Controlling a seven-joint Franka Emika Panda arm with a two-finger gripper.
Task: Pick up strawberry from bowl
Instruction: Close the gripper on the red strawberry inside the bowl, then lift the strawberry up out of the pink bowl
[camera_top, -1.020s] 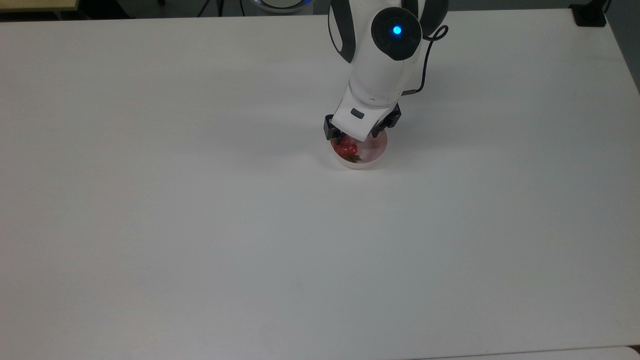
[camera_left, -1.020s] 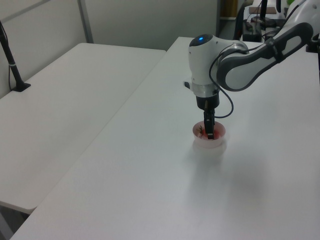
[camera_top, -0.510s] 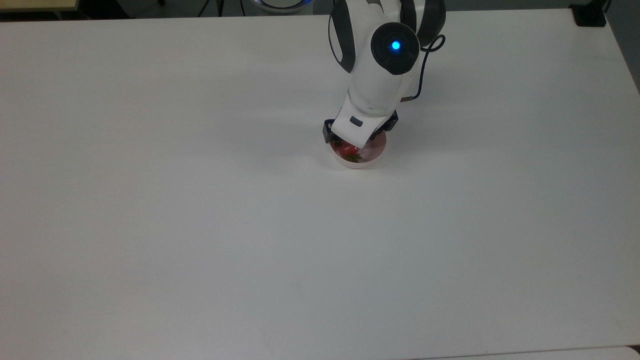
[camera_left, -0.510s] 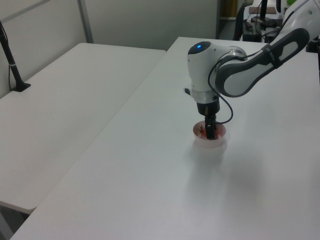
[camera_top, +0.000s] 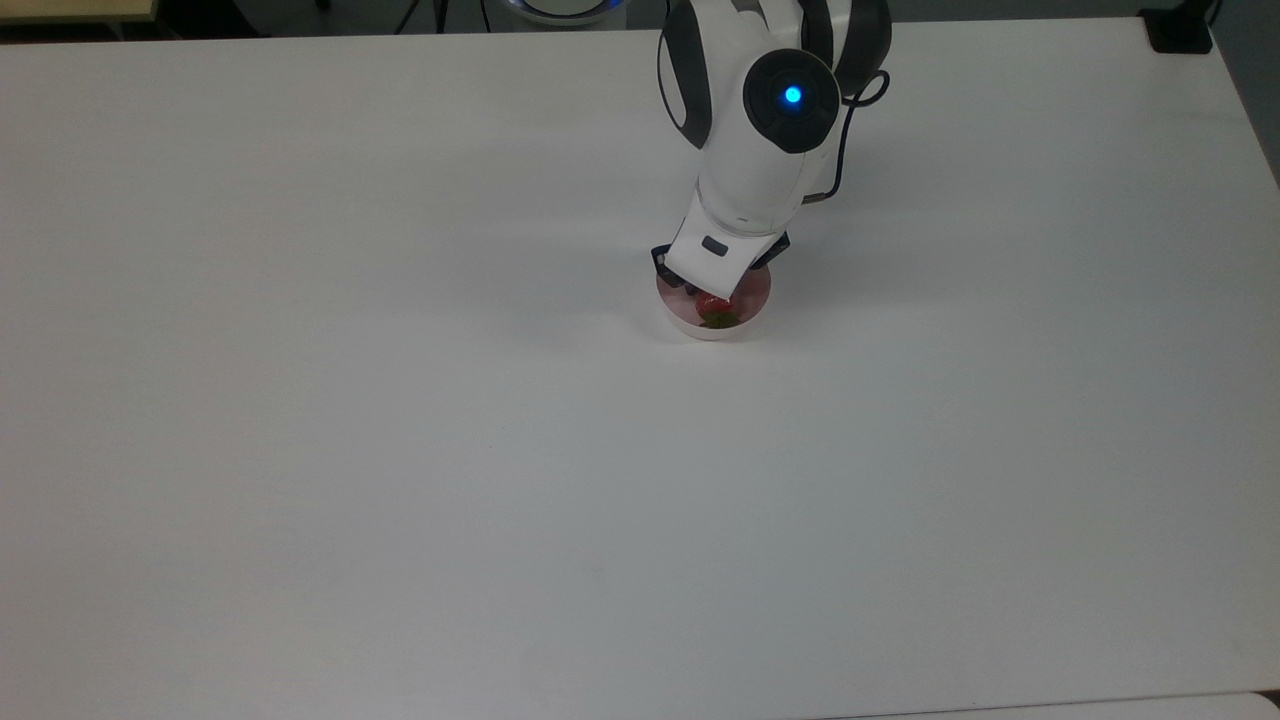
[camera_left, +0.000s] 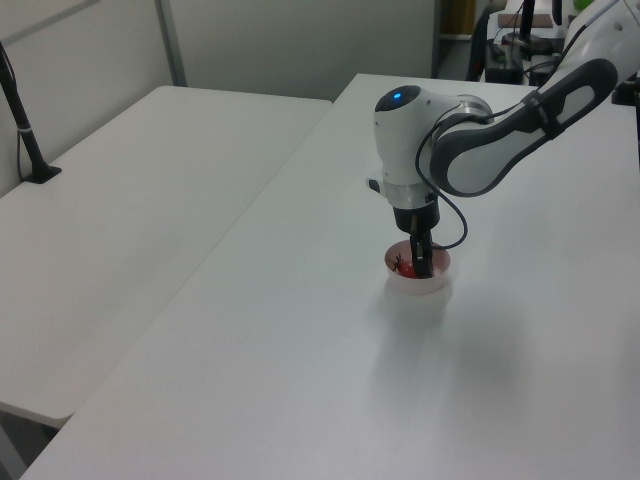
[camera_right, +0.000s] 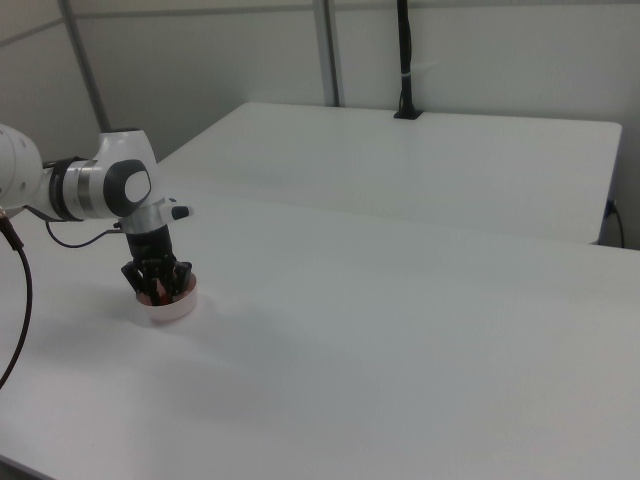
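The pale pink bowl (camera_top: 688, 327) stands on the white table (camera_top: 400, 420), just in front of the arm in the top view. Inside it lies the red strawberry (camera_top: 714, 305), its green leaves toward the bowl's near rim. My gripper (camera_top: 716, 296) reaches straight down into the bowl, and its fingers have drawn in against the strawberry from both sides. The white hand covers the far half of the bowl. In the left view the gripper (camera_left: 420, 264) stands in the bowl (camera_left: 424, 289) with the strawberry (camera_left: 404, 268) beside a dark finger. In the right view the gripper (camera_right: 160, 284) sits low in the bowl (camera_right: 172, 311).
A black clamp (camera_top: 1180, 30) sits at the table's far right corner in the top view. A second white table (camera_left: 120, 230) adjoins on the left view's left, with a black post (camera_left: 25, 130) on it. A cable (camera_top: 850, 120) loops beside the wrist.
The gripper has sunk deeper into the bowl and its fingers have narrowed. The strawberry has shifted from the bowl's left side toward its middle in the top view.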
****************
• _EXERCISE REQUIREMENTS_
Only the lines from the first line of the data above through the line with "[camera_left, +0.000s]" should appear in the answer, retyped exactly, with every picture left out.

• _COMPLETED TASK_
Controlling a seven-joint Franka Emika Panda arm with a two-finger gripper.
Task: Pick up strawberry from bowl
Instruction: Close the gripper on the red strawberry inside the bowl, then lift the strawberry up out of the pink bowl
[camera_top, -1.020s] 
[camera_left, -1.020s] 
[camera_top, -0.510s] 
[camera_left, -0.510s] 
[camera_top, +0.000s] 
[camera_left, +0.000s] 

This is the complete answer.